Half of the DEP’s budget comes from permit and administration fees. These fees are inadequate to cover the cost of the programs they support, as evidenced by the fact that the DEP is trying to increase them. Another 28 percent of the department’s budget comes from federal funds, which the Trump administration has talked about cutting.
The remaining 22 percent of the DEP’s budget is funded by the state’s general fund — that is, by state tax revenue.
Quite simply, the DEP is not fulfilling its legislatively mandated mission to protect our health and natural resources while accommodating industry’s desire for prompt, thorough responses to their permit applications.

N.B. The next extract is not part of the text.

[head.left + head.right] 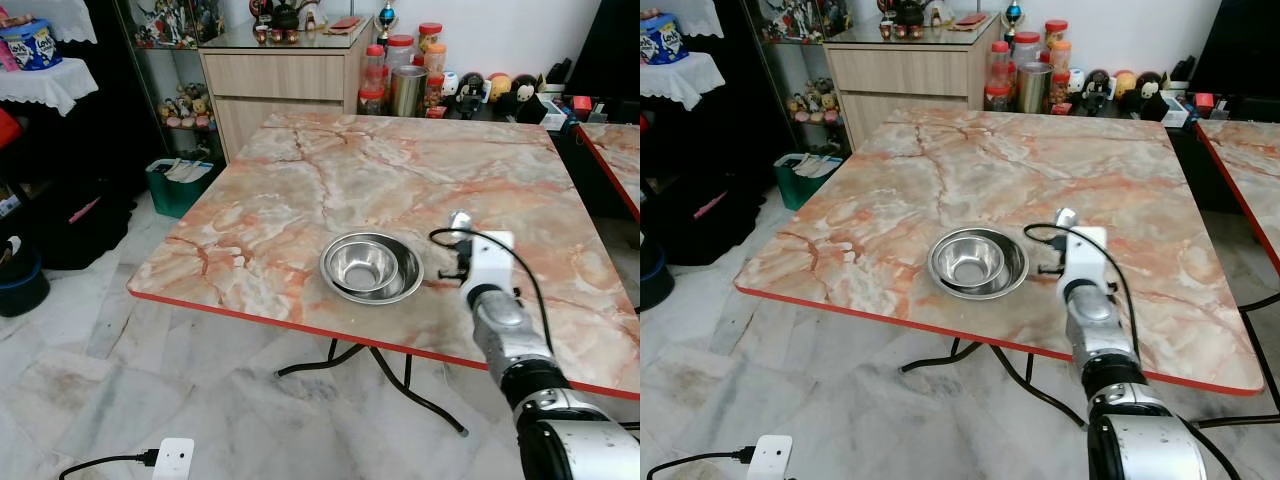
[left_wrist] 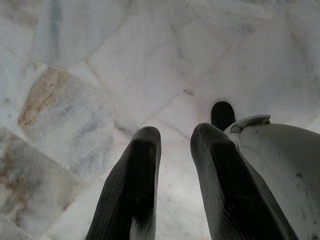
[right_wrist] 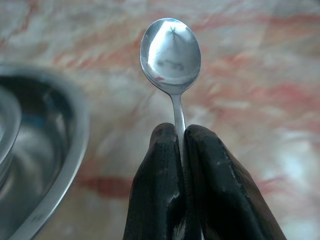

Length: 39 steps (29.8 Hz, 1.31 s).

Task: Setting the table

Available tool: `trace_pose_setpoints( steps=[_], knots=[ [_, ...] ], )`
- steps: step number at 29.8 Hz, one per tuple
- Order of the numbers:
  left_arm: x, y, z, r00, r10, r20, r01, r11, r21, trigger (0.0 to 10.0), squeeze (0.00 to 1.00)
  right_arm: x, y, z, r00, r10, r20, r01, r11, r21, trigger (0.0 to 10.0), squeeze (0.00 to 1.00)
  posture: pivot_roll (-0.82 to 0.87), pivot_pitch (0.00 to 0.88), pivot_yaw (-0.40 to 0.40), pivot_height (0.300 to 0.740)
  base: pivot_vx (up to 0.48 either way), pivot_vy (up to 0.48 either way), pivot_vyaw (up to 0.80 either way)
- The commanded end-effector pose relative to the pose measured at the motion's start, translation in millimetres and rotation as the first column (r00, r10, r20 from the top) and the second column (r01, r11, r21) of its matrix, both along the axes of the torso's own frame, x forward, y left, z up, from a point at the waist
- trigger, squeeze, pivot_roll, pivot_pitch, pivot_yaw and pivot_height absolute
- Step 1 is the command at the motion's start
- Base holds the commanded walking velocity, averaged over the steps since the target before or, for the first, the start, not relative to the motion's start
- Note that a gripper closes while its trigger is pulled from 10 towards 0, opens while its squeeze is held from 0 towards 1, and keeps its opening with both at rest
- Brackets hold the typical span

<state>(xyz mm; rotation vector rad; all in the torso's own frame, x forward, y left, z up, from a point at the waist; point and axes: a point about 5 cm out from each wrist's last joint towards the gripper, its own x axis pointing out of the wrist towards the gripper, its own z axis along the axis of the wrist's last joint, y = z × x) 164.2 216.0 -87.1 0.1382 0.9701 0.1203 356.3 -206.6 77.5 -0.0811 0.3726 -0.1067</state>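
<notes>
A steel bowl (image 1: 364, 262) sits inside a shallow steel plate (image 1: 403, 286) near the front edge of the marble table (image 1: 400, 170). My right gripper (image 3: 181, 136) is shut on the handle of a metal spoon (image 3: 171, 55), whose bowl sticks out beyond the fingertips. The spoon (image 1: 459, 220) is held just above the tabletop, right of the plate. My left gripper (image 2: 175, 137) hangs idle over the floor tiles, its fingers (image 2: 137, 170) a little apart with nothing between them.
Jars and a steel cup (image 1: 407, 88) stand behind the table's far edge, beside a wooden cabinet (image 1: 280, 80). A second table (image 1: 612, 150) stands at the right. A green bin (image 1: 180, 183) and a white plug adapter (image 1: 172, 460) are on the floor at the left.
</notes>
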Motion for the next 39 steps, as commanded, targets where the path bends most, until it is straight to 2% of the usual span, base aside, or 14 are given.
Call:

In fact, the DEP cannot fulfill this mission because of well over a decade of relentless — even savage — budget cuts.
The amount of state taxpayer dollars appropriated to the DEP has fallen 40 percent in the last 14 years, from $245.6 million in 2003 to $148.8 million this year.
Gov. Tom Wolf’s proposed general fund budget for the DEP for the upcoming fiscal year — $152 million — is almost $14 million less than it was 23 years ago.
There are 25 percent fewer public servants protecting public health and the environment than there were in 2003.
Indeed, the DEP’s total budget is $600,000 below where it was in 2003, and that includes grants given out to others from the Growing Greener and natural gas impact fee programs.
The DEP’s Citizens Advisory Council, an independent body made up of gubernatorial and legislative appointees, pointed out in a Feb. 21 letter to the House and Senate Appropriations Committee chairs that “the consistent cuts to DEP over the last two decades has reached an unsustainable level.”
The U.S. Environmental Protection Agency has cited the DEP for “severe” understaffing for the last several years and found that the DEP cannot enforce minimum federal standards for the protection of public health and the environment.
The DEP’s Safe Drinking Water, Air Quality, Surface Coal Mine Regulation, Chesapeake Bay, Drinking Water and Clean Water State Revolving Fund, as well as other programs, have all been warned that they lack sufficient staff resources to enforce minimum federal standards — which are less stringent than those under Pennsylvania law.
As mentioned above, even Pennsylvania’s oil and gas industry has been forced to take notice of the DEP’s understaffing, as the department’s alleged inability to properly review and approve permits in a timely manner has been one of the chief complaints raised by the industry in recent years.
We heard these arguments yet again at Mr. McDonnell’s confirmation hearing in May.
How can the DEP be expected to perform its job consistent with state laws and the constitution when its staff has been reduced far below 2003 levels, before the Marcellus Shale boom even began?
Environmental groups and the oil and gas industry rarely see eye-to-eye, but it is clear that nobody in Pennsylvania benefits when the DEP’s budget is cut to the bone.
The governor and our legislators have a constitutional obligation to protect public health and the environment.
The industry wants to see permits approved more expeditiously.
The only way to achieve both goals is to fully and adequately fund the DEP. Our elected leaders’ failure to meet that moral and legal duty comes at our Commonwealth’s peril.